**TASK REQUIREMENTS**
Everything from the first line of the material below through the line containing "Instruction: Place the" is to be printed exactly, and nothing more.
===== TASK INPUTS
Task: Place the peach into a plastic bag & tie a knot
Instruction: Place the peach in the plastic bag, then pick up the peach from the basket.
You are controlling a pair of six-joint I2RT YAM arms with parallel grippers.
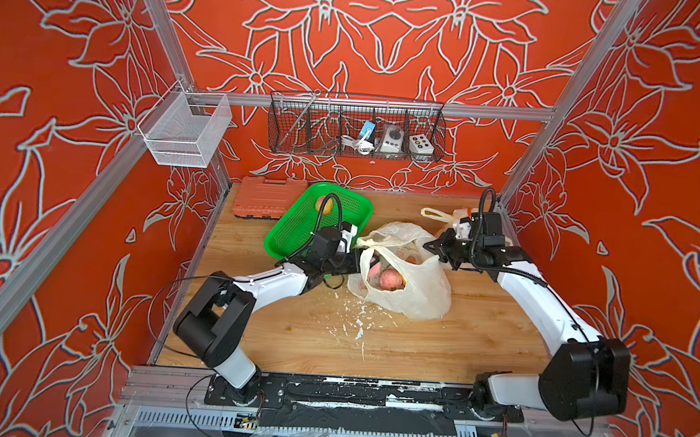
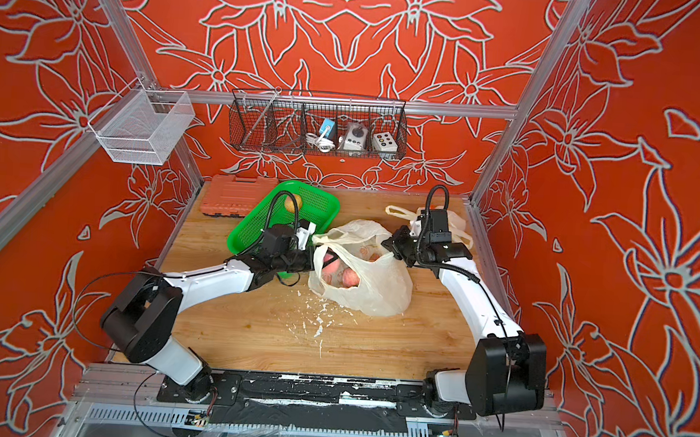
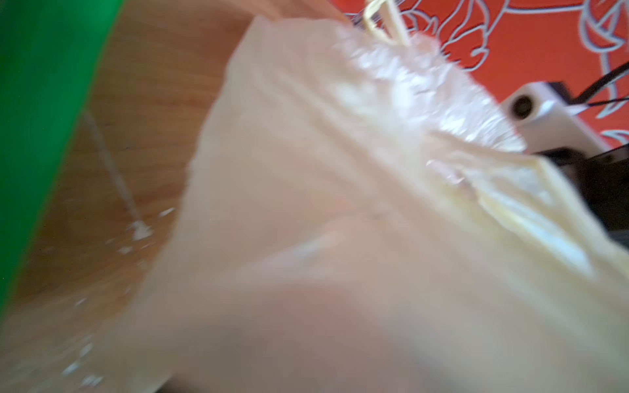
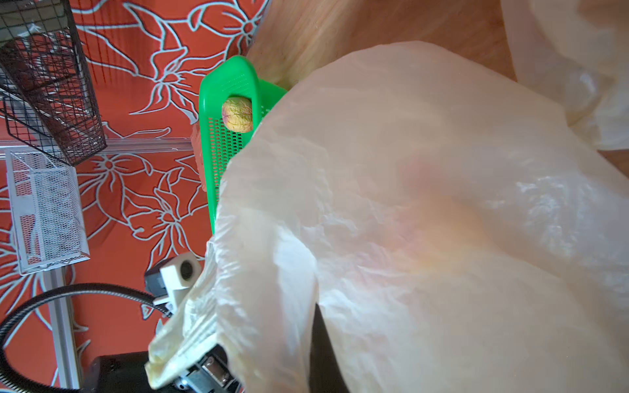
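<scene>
A cream plastic bag (image 1: 419, 290) (image 2: 381, 292) lies mid-table with its mouth held open toward the left. A pink-red peach (image 1: 390, 279) (image 2: 351, 276) lies inside it beside other pink fruit. My left gripper (image 1: 364, 262) (image 2: 321, 259) reaches into the bag's mouth. Bag film hides its jaws, and it fills the left wrist view as the bag (image 3: 306, 170). My right gripper (image 1: 430, 246) (image 2: 386, 242) is shut on the bag's right rim, with film draped over one finger (image 4: 321, 343). A yellowish peach (image 1: 325, 204) (image 4: 237, 114) sits in the green basket (image 1: 293, 232).
An orange tool case (image 1: 264, 197) lies behind the green basket. A second plastic bag (image 1: 440, 216) lies at the back right behind my right wrist. White flecks (image 1: 354, 324) dot the wood in front. A black wire basket (image 1: 356, 128) and a white mesh basket (image 1: 187, 130) hang above.
</scene>
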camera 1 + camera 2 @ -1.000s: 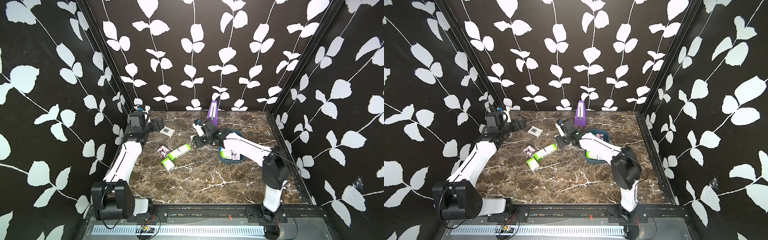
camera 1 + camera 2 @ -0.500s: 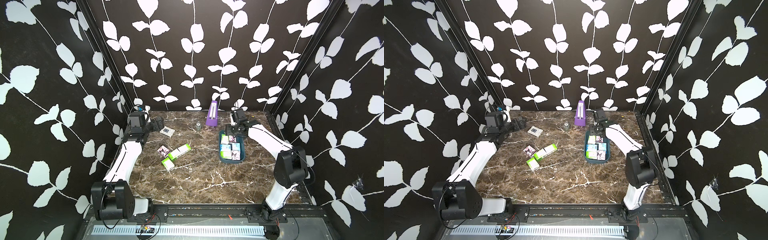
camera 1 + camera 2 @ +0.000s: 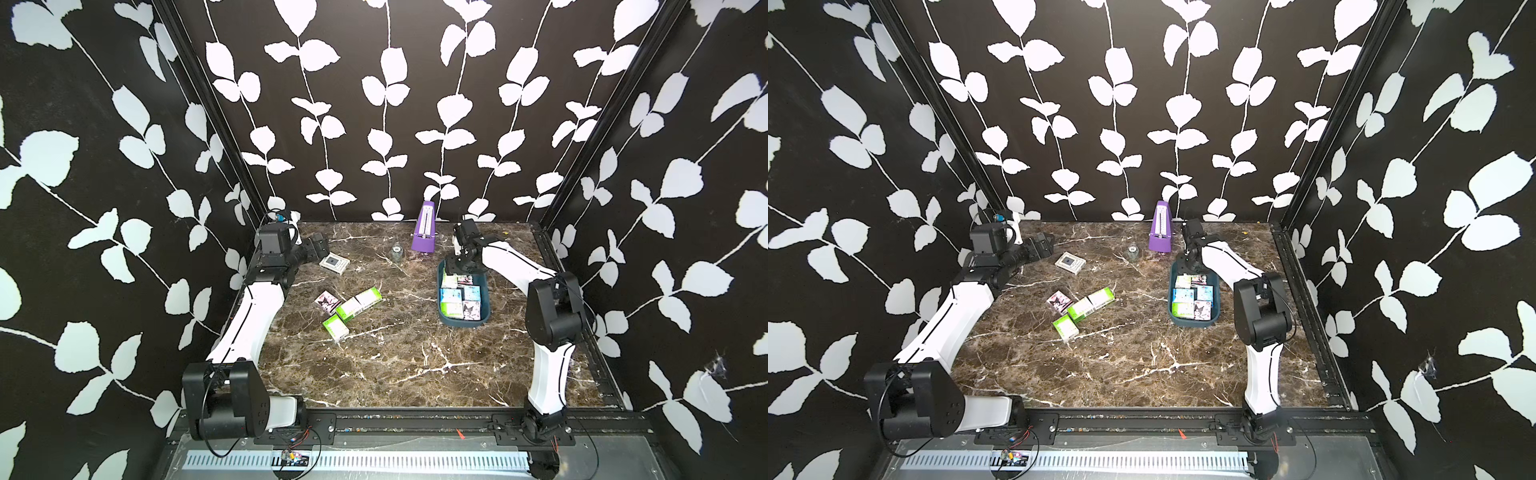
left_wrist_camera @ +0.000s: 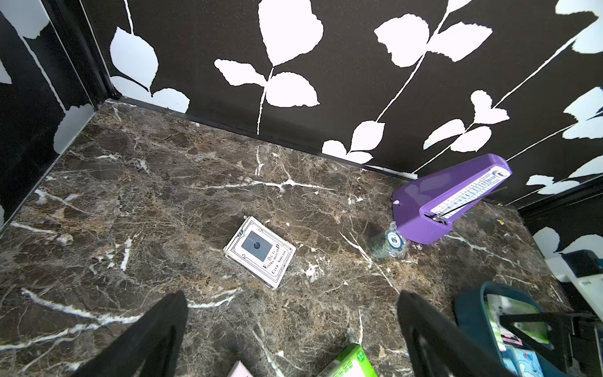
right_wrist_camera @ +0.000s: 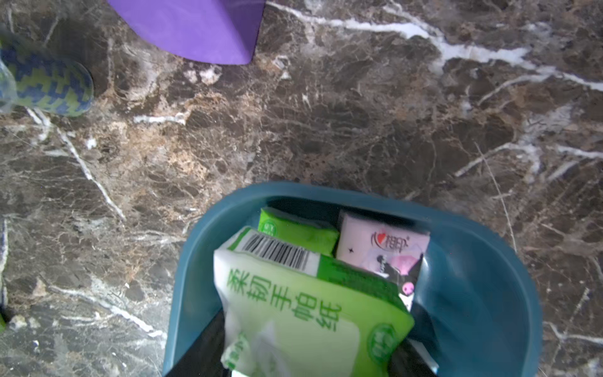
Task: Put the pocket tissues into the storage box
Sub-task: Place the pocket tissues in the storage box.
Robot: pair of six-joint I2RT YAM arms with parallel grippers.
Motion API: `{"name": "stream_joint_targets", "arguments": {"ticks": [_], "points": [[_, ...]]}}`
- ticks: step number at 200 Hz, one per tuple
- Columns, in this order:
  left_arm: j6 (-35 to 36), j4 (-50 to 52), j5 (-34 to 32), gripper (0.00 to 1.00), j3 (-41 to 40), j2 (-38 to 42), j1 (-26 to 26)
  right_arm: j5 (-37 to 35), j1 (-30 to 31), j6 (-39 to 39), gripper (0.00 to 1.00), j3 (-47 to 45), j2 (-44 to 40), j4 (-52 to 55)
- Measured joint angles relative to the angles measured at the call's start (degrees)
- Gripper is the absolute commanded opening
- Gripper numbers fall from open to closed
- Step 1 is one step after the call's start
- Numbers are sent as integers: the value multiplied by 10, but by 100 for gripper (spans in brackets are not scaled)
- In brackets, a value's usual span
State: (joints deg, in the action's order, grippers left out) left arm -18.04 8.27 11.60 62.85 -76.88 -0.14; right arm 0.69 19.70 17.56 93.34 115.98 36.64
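Hanging over the far end of the storage box (image 3: 461,323), the right gripper (image 3: 459,268) pinches a lime-green packet (image 5: 310,303); in both top views the teal tub lies on the right of the marble table (image 3: 395,374), long axis running front to back. Six pocket tissues (image 3: 472,309) show inside in two columns: two lime-green, two blue, two pink-purple; the pinched one cannot be told apart there. Four loose packets (image 3: 1079,309) lie mid-table, well apart from the tub: three lime-green, two of them end to end on a slant, and one pink-purple beside them. A purple metronome (image 3: 424,235) stands just beyond the tub, a chip stack (image 3: 397,252) to its left, a card pack (image 3: 334,262) near the left gripper (image 3: 322,246)

Left wrist view: the left gripper's jaws stand spread wide above the marble, card pack (image 4: 259,251) ahead, metronome and chips past it

Right wrist view: the pinched lime-green packet points lengthwise at the tub's far wall, barcode end leading, above one lime-green and one pink-purple packet; metronome base and chips sit beyond the rim
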Motion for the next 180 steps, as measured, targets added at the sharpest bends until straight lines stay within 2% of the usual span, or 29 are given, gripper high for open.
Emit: {"name": "stream_joint_targets", "arguments": {"ticks": [36,96,180], "points": [[0,0,0,99,0,0,1,7,0,0,60,17,18,2],[1,0,-1,99,0,0,2,19,0,-2,72,34,34,12],[1,0,-1,99,0,0,2,43,0,-20,84,41,33,15]]}}
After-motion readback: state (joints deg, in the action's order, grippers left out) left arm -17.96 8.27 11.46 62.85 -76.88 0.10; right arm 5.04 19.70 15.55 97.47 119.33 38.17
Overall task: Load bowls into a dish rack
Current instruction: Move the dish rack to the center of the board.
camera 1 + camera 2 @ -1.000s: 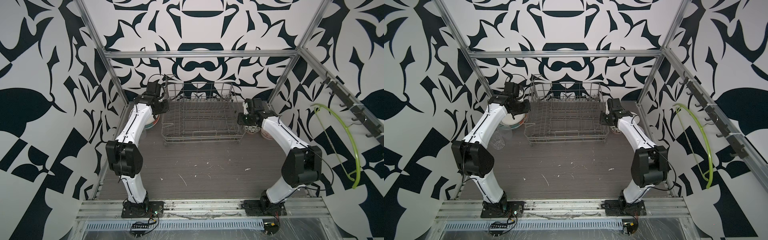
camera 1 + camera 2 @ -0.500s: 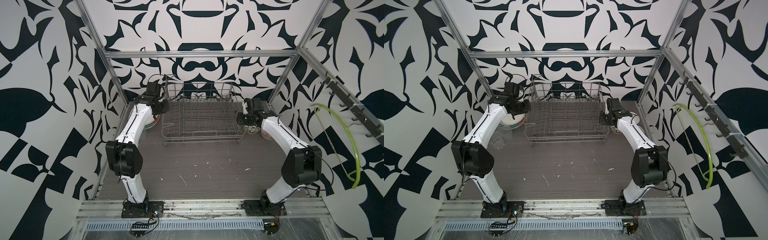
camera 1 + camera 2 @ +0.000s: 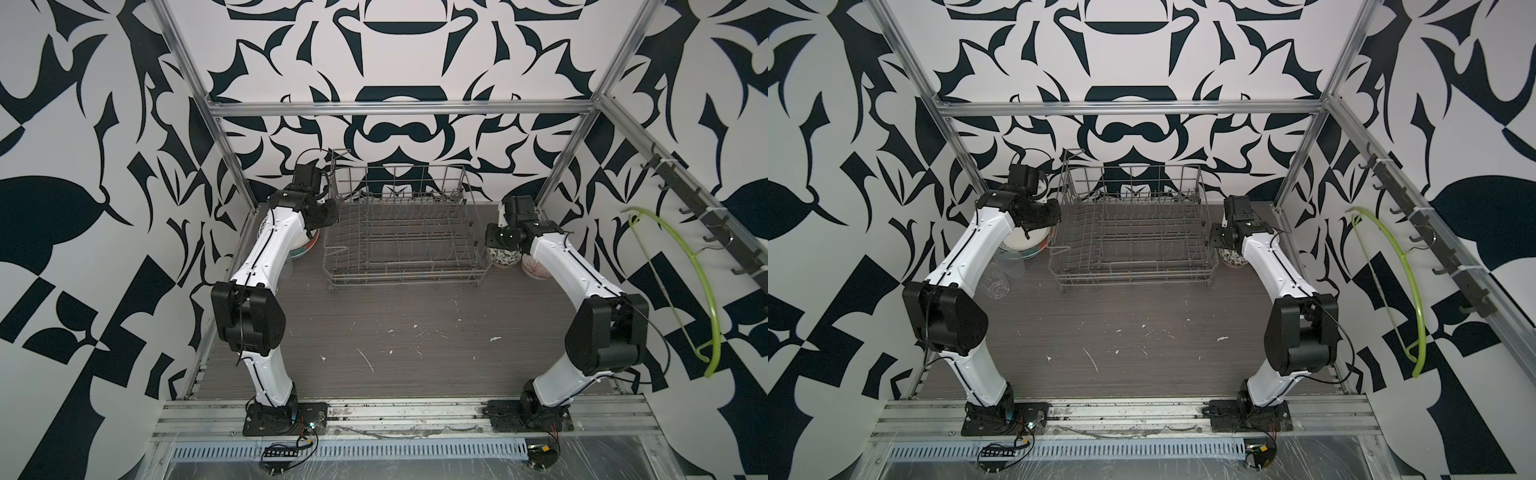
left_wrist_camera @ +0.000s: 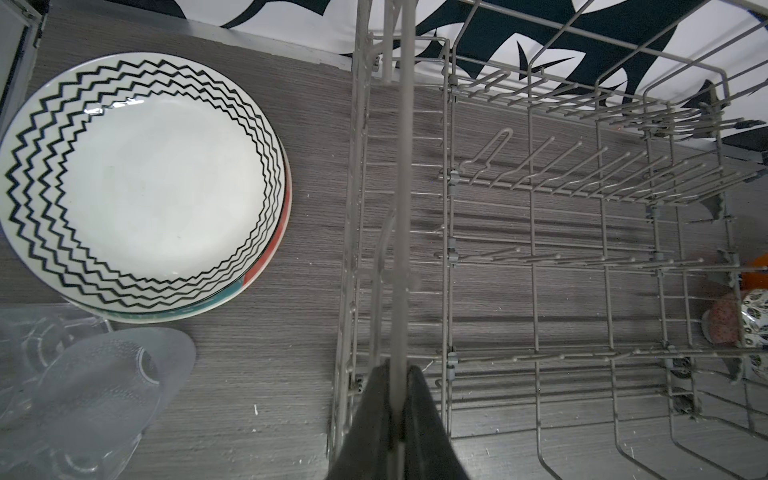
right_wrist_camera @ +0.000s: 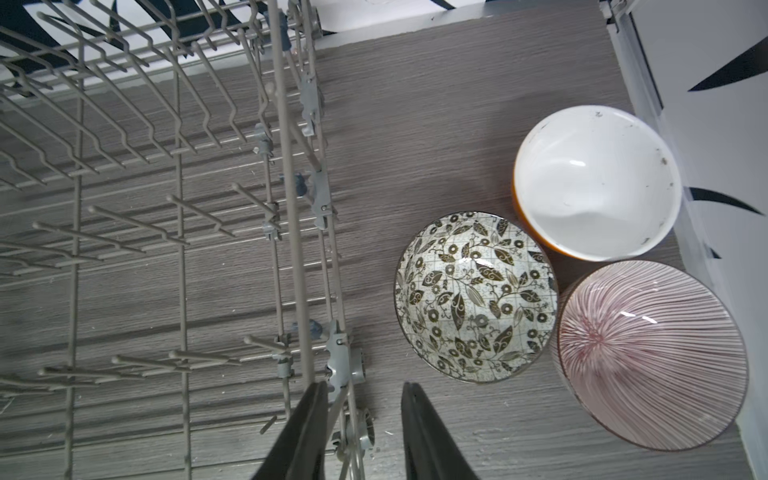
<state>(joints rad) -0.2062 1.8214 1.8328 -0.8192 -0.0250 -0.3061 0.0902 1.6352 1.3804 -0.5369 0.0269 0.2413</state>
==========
**RESPONSE TO THE EXERCISE**
Task: Place the peach into a plastic bag & tie a knot
Instruction: Place the peach in the plastic bag, then pick up the peach from the basket.

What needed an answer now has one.